Banks are considering an overhaul of London’s century-old gold benchmark used by miners, jewelers and central banks to buy, sell and value the precious metal, according to a person with knowledge of the process.
The five banks that oversee the so-called London gold fixing -- Barclays Plc (BARC), Deutsche Bank AG (DBK), Bank of Nova Scotia, HSBC Holdings Plc (HSBA) and Societe Generale SA (GLE) -- have formed a steering committee that’s seeking external firms to advise how the process could be improved, according to the person, who asked not to be identified because the review isn’t public.
The fixing is a rate-setting ritual dating back to 1919. Representatives of the five member banks spend from a few minutes to more than an hour on the telephone discussing buying and selling gold. The method has faced scrutiny in recent months, with regulators in London, Bonn and Washington -- who are already looking into manipulation of interest rates and currencies -- investigating how prices are set in the market.
While investigators haven’t leveled any accusations that the gold fix is being manipulated, economists and academics have said the way the benchmark is set is outdated, vulnerable to abuse and lacking in direct regulatory oversight. Deutsche Bank, Germany’s largest lender, said in a statement last week it plans to withdraw from the panels for setting gold and silver fixings.
Discussions about the gold fix come as authorities grapple with a widening list of scandals involving the manipulation of benchmark financial rates, including the London interbank offered rate, or Libor, currencies and ISDAfix, which is used to determine the value of interest-rate derivatives.
On conference calls at 10:30 a.m. and 3 p.m. London time, firms declare how many bars of gold they want to buy or sell at the current spot price, based on orders from clients as well as their own account. The price is increased or reduced until the buy and sell amounts are within 50 bars, or about 620 kilograms, of each other, at which point the fixing is agreed on. Traders relay shifts in supply and demand to clients during the calls and take fresh orders to buy or sell as the price changes, according to the website of London Gold Market Fixing Ltd., where results are published.
Bloomberg News reported in November concerns among traders and economists that the fixing banks and their clients had an unfair advantage because information gleaned from the calls provided an insight into the future direction of gold prices. Banks can bet on spot and derivatives markets for the metal throughout the call.

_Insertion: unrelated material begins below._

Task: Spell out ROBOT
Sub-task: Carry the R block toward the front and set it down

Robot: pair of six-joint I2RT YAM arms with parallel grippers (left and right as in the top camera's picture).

The five banks that co-own London Gold Market Fixing, which administers and sets the rate, are considering how to improve the process before European Union legislation on financial benchmarks’ regulation and oversight comes into force, according to an adviser to the commission who asked not to be named. One option for the European Commission, the EU’s executive arm, would be to scrap the conference call and base the benchmark on an average of trades in the spot market over a short period, the person said. The legislation is currently before the European Parliament.
Germany’s financial markets regulator Bafin has interviewed Frankfurt-based Deutsche Bank employees as part of a probe into potential manipulation of gold and silver prices, Bloomberg reported in December. The U.K. Financial Conduct Authority is also scrutinizing how prices are set in the gold market. In private meetings last year, the Commodity Futures Trading Commission, which regulates derivatives in the U.S., discussed reviewing how gold prices are set, Bloomberg said in November.
The people with knowledge of the probes who were cited in the stories wouldn’t say what’s being looked at or if regulators suspect wrongdoing. None of the regulators have opened formal probes into the matter.
Ila Kotecha, a spokeswoman at Societe Generale, and Vincent Domien, a precious metals trader at the lender and chairman of the London Gold fix, declined to comment. Douglas Beadle, a consultant to the London Gold Market Fixing company, referred calls to the Paris-based bank.
Nick Bone, a spokesman at Deutsche Bank, Aurelie Leonard of Barclays and Shani Halstead at London-based HSBC declined to comment. Joe Konecny, a spokesman for Toronto-based Bank of Nova Scotia, didn’t return voice messages left on his office and mobile phone, or reply to an e-mail seeking comment.
Deutsche Bank said last week it will withdraw from gold and silver fixings as it scales back its commodities business. It will continue in the fixings until a buyer for its seat is found, a person familiar with the plan said at the time.
About $19.6 trillion of gold circulated globally in 2012, according to CPM Group, a New York-based research company. Bullion was fixed at $1,238 an ounce this afternoon. Gold for immediate delivery, which trades throughout the day, was at $1,241.26 as of 4:26 p.m. London time. Prices slumped 28 percent last year, the most since 1981, as some investors lost faith in the metal as a store of value.
The London Bullion Market Association said in November it’s reviewing its benchmarks to see whether they conform to guidelines set by the International Organization of Securities Commissions, including making prices based on “observable” deals where possible.
The LBMA oversees gold forward offered rates, which reflect bullion borrowing costs for different durations and are used in loan agreements. It has “no jurisdiction or responsibility” for the fixing process, Stewart Murray, its former chief executive officer, said last year.